■ **YOUR GOAL**
Everything in the data below is left aside except the lines from the one containing "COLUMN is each" through the one containing "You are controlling"; repeat those exactly.

■ **DATA SECTION**
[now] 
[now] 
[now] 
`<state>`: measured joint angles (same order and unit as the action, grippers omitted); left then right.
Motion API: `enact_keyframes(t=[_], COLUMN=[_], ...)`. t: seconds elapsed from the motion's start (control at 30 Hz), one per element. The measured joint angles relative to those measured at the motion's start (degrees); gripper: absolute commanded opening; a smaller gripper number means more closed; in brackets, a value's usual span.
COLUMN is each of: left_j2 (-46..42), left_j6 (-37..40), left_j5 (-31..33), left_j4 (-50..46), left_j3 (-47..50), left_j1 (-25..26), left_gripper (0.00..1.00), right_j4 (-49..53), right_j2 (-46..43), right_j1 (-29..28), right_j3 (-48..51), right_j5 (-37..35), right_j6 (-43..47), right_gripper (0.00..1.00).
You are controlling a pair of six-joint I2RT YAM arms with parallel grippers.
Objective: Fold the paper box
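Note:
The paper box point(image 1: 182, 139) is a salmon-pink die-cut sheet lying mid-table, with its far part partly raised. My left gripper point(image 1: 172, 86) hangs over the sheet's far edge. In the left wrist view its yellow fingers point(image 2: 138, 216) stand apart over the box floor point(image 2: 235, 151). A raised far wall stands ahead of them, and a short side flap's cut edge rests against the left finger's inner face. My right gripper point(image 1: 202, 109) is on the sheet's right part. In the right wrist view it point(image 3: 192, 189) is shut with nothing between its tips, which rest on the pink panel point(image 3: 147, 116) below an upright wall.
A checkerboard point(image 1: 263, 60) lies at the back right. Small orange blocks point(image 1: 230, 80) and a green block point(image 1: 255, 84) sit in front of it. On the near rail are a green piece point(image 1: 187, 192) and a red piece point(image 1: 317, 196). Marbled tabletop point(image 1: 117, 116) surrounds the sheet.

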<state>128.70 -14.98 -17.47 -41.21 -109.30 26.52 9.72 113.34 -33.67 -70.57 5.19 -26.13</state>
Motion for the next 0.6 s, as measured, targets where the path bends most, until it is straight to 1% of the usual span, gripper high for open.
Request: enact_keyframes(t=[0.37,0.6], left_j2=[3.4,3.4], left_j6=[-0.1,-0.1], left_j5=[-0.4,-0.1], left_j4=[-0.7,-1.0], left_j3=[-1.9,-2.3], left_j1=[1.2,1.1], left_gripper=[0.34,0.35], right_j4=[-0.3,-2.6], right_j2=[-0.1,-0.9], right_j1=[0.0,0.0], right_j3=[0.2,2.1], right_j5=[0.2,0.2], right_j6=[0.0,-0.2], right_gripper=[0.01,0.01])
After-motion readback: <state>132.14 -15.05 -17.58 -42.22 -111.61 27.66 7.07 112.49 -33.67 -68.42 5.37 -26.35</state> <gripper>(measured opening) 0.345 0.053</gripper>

■ **TASK SOLUTION**
COLUMN is each of: left_j2 (-46..42), left_j6 (-37..40), left_j5 (-31..33), left_j4 (-50..46), left_j3 (-47..50), left_j1 (-25..26), left_gripper (0.00..1.00), right_j4 (-49..53), right_j2 (-46..43), right_j1 (-29..28), right_j3 (-48..51), right_j5 (-37..35), right_j6 (-43..47), right_gripper (0.00..1.00).
You are controlling a pair of six-joint I2RT YAM arms with parallel grippers.

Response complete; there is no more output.